I think the best way to understand all the things that AI is missing is to describe a single example situation that folds together a variety of cognitive abilities that humans typically take for granted. Contemporary AI and machine learning (ML) methods can address each ability in isolation (to varying degrees of quality), but integrating these abilities is still an elusive goal.
Imagine that you and your friends have just purchased a new board game — one of those complicated ones with an elaborate board, all sorts of pieces, decks of cards, and complicated rules. No one yet knows how to play the game, so you whip out the instruction booklet. Eventually you start playing. Some of you may make some mistakes, but after a few rounds, everyone is on the same page, and is able to at least attempt to win the game.
Image source: StarCraft: The Board Game — Brood War Expansion
What goes into the process of learning how to play this game?
There has been at least some progress in all of these sub-problems, but the current explosion of AI/ML is primarily a result of advances in pattern recognition. In some specific domains, artificial pattern recognition now outperforms humans. But there are all kinds of situations in which even pattern recognition fails. The ability of AI methods to recognize objects and sequences is not yet as robust as human pattern recognition.
Humans have the ability to create a variety of invariant representations. For example, visual patterns can be recognized from a variety of view angles, in the presence of occlusions, and in highly variable lighting situations. Our auditory pattern recognition skills may be even more impressive. Musical phrases can be recognized in the presence of noise as well as large shifts in tempo, pitch, timbre and rhythm*.
No doubt AI will steadily improve in this domain, but we don’t know if this improvement will be accompanied by an ability to generalize previously-learned representations in novel contexts.

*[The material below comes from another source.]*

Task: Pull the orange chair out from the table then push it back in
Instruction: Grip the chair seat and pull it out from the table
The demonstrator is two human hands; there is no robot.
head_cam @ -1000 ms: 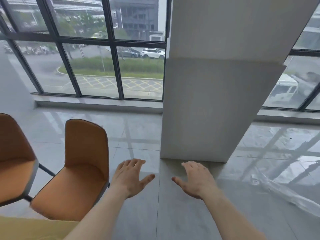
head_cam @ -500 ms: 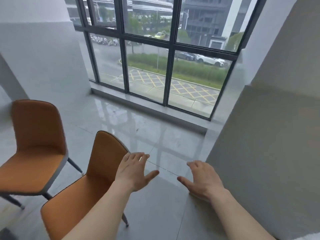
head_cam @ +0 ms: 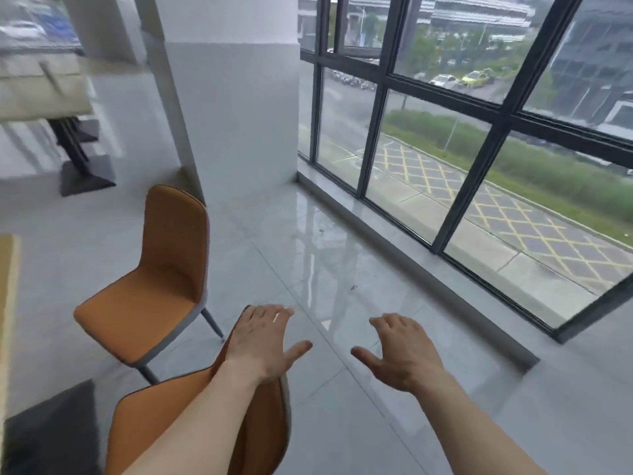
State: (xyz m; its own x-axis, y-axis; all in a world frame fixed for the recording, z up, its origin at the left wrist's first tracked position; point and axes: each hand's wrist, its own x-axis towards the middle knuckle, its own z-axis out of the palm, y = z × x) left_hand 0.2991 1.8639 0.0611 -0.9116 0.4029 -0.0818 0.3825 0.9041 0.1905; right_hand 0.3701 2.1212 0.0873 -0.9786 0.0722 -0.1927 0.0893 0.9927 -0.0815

No currently-existing AI game-player can parse a sentence like “This game is like Settlers of Catan, but in Space”. Language-parsing may be the most difficult aspect of AI. Humans can use language to acquire new information and new skills partly because we have a vast store of background knowledge about the world. Moreover, we can apply this background knowledge in exceptionally flexible and context-dependent ways, so we have a good sense of what is relevant and what is irrelevant.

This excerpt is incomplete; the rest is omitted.